2Department of Gastroenterology, Changhai Hospital, Second Military Medical University, Shanghai 200433, China
Received 22 August 2012; Accepted 11 October 2012
Academic Editor: Klaus Mönkemüller
Copyright © 2012 Can Xu et al. This is an open access article distributed under the Creative Commons Attribution License, which permits unrestricted use, distribution, and reproduction in any medium, provided the original work is properly cited.

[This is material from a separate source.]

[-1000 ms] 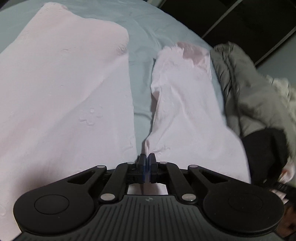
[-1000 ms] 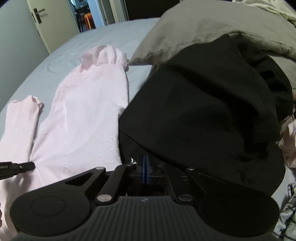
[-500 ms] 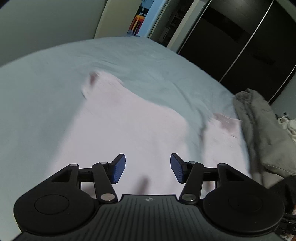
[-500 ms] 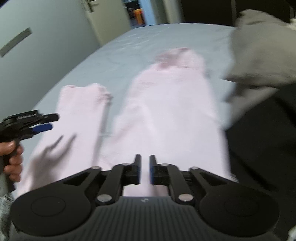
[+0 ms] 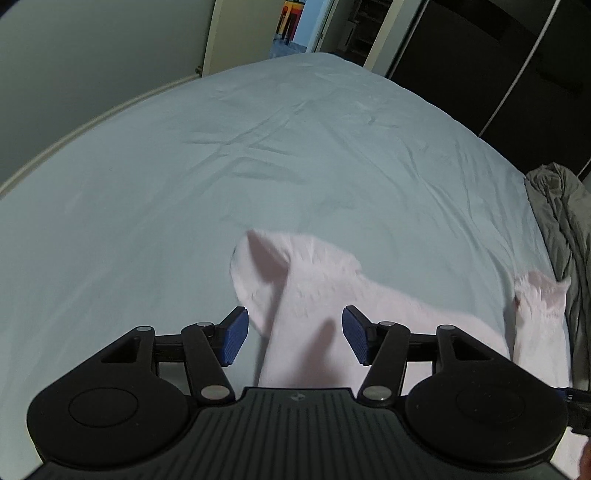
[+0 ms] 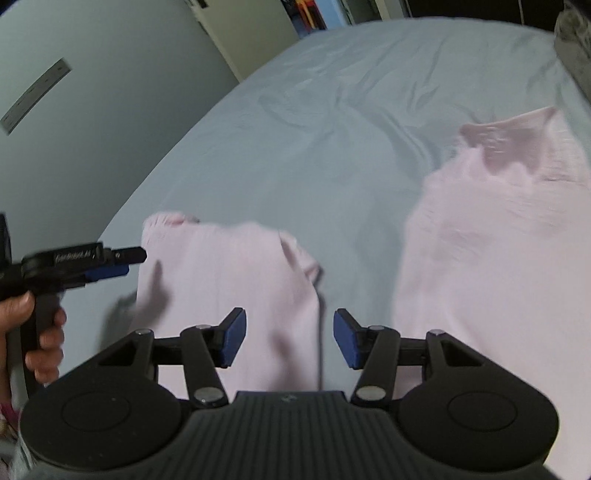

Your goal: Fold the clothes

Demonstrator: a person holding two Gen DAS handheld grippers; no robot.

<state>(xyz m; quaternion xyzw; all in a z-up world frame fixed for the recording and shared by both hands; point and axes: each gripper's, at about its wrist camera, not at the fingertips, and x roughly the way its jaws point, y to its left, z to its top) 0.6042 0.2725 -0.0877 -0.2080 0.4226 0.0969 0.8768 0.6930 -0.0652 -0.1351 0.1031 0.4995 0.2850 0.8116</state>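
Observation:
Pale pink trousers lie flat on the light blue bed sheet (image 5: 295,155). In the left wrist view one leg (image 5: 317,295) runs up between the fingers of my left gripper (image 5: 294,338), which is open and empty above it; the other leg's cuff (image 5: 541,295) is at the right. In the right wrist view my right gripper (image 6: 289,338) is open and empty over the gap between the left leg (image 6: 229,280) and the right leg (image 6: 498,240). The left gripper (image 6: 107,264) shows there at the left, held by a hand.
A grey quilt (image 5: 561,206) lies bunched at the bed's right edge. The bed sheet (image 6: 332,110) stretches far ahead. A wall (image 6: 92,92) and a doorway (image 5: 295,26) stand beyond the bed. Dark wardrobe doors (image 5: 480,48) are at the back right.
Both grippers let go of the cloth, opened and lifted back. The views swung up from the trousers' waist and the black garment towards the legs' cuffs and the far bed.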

Endoscopic ultrasonography (EUS) is the most sensitive imaging method for diagnosis of pancreatic tumors. However, it still has limits in the differentiation between pancreatic cancers and inflammatory tumor-like masses. A novel technology, contrast-enhanced harmonic EUS (CH-EUS), has been developed recently. It can visualize both parenchymal perfusion and microvasculature in pancreas without Doppler-related artifacts. Therefore, it is superior to EUS and CT in detecting small pancreatic masses and differential diagnosis of pancreatic masses. CH-EUS could be used for adequate sampling of pancreatic tumors and may predict the pathological features of the pancreatic solid lesions but still cannot replace EUS-FNA now.
Pancreatic cancer is one of the most devastating diseases with long-term survival being still rare. Therefore, there is an urgent need to develop a method for diagnosing pancreatic cancer at an early curable stage. Endoscopic ultrasound (EUS) is considered to be the most sensitive technology in detecting small pancreatic tumors [1, 2]. However, the differentiation between pancreatic tumors and inflammatory tumor-like masses still remains difficult. The evaluation of vascularity using ultrasound contrast may assist the differentiation of cancers from benign tumors.
Contrast-enhanced harmonic endoscopic ultrasonography (CH-EUS) is a novel technology which observes both parenchymal perfusion and microvasculature in the pancreas and has been reported to improve characterization of pancreatic cancers from other pancreatic diseases [3, 4].
In this paper, we will describe the development of a new technology CH-EUS and will review the advantages and its value in clinical practice in pancreatic diseases .
2. Development of CH-EUS
Power-Doppler and color-Doppler have been used for contrast enhanced transabdominal US (CE-US) until recently. Although the contrast agent selectively enhances the useful signal, the main disadvantage of these techniques is the presence the inevitable artifacts such as blooming and overpainting .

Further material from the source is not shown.